- Directed by: Niki Byrne
- Screenplay by: Niki Byrne
- Produced by: Jeffrey Penman; Ellen Goldsmith-Vein; Lee Stollman; Nick Scherma; Tayler Haynes; Andrey Epifanov; Eleonora Granata-Jenkinson; Gillian Anderson;
- Starring: Chase Infiniti; Gillian Anderson; Christopher Briney; Jason Isaacs; Nina Hoss; Chloe Bailey; Carmen Ejogo; Nico Hiraga; Liz Lin; Alex Dillard; Fabrizio Matteini;
- Cinematography: Antonio Calvache
- Production companies: Potato Salad Cosmic Domination; The Gotham Group; G Nus Media; Cinetrain; Melegrano;
- Release date: September 11, 2026 (TIFF);
- Running time: 112 minutes
- Country: United States
- Language: English

= The Julia Set =

2026 film by Niki Byrne

The Julia Set (sometimes stylized as Th= {Julia Set}) is an American coming-of-age drama film written and directed by Niki Byrne, starring Chase Infiniti, Gillian Anderson, Christopher Briney, Jason Isaacs, Nina Hoss, Chloe Bailey, Carmen Ejogo, Nico Hiraga, Liz Lin and Alex Dillard.

==Premise==
A young mathematician prepares for a challenging contest.

==Cast==
- Chase Infiniti as Julia
- Christopher Briney as Pascal
- Gillian Anderson
- Jason Isaacs
- Nina Hoss
- Chloe Bailey as Erin
- Carmen Ejogo
- Nico Hiraga as Marcus
- Liz Lin
- Alex Dillard

==Production==
The film is written and directed by Niki Byrne. Producers include Jeffrey Penman, Ellen Goldsmith-Vein, Lee Stollman, Gillian Anderson, Nick Scherma, Tayler Haynes, Andrey Epifanov and Eleonora Granata-Jenkinson. It is produced by Potato Salad Cosmic Domination in association with The Gotham Group, If/Then, G Nus Media, Cinetrain, and Melegrano.

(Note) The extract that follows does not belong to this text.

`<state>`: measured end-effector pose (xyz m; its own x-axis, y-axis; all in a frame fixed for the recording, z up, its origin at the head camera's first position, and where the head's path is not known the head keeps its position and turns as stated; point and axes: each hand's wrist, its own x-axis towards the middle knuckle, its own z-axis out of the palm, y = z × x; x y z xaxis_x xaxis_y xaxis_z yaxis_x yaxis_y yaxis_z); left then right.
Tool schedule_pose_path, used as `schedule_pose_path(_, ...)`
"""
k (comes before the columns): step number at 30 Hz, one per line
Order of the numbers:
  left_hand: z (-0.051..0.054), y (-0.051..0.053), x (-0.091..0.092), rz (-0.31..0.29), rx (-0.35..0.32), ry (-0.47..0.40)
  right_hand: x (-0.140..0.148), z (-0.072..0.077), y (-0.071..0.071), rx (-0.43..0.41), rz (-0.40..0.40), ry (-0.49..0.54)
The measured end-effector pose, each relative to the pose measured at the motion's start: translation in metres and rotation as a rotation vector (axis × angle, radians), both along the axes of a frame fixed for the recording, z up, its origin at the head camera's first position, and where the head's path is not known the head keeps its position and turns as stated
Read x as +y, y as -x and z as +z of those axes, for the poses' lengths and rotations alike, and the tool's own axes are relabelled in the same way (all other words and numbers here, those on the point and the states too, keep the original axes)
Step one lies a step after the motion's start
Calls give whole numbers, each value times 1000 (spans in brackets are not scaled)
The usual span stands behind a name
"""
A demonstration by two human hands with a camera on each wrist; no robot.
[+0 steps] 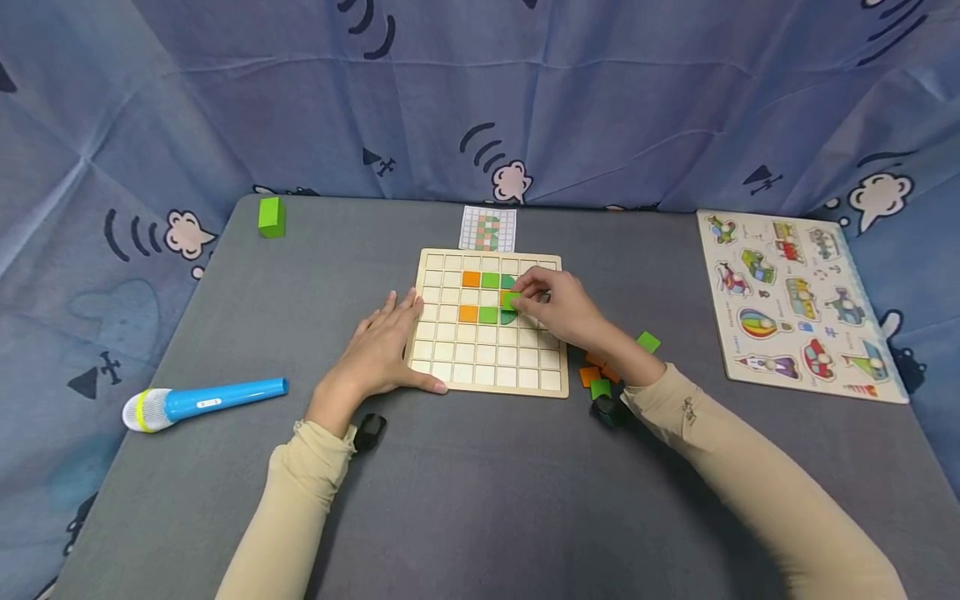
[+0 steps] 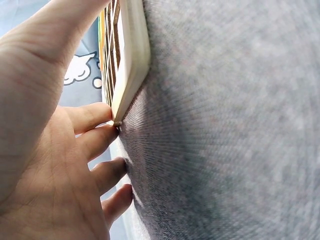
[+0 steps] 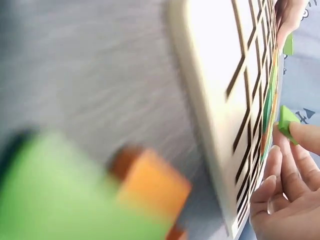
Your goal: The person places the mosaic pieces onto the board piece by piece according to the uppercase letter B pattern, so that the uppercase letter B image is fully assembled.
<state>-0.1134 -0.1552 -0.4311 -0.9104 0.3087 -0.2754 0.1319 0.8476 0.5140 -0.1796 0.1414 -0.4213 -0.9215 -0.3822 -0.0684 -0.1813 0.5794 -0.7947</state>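
Observation:
A wooden grid board [image 1: 485,354] lies flat on the grey table. My left hand [image 1: 377,350] rests along its left side, fingers spread and thumb at the near edge; in the left wrist view, fingertips [image 2: 102,111] touch the rim. Over the upper right part of the grid, my right hand [image 1: 562,310] pinches a green tile [image 3: 287,121] between thumb and finger, tilted just off the board. Orange tiles [image 1: 468,314], green tiles [image 1: 488,315] and dark green pieces [image 1: 507,317] sit in cells nearby. My right fingers partly cover that area.
A small pattern card [image 1: 487,229] lies behind the board. Several loose orange tiles [image 1: 589,377] and green tiles [image 1: 600,388] lie by my right wrist. Farther out are a picture puzzle board [image 1: 802,308], a blue toy microphone [image 1: 217,401] and a green block [image 1: 272,217].

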Motion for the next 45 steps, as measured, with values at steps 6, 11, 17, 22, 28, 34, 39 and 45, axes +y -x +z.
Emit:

The cast is led by Chase Infiniti, Gillian Anderson, Christopher Briney, Jason Isaacs, Nina Hoss, Chloe Bailey, Carmen Ejogo, Nico Hiraga, Liz Lin and Alex Dillard.

Principal photography was underway in London in October 2025.

==Release==
The Julia Set premiered at the Toronto International Film Festival in September 2026.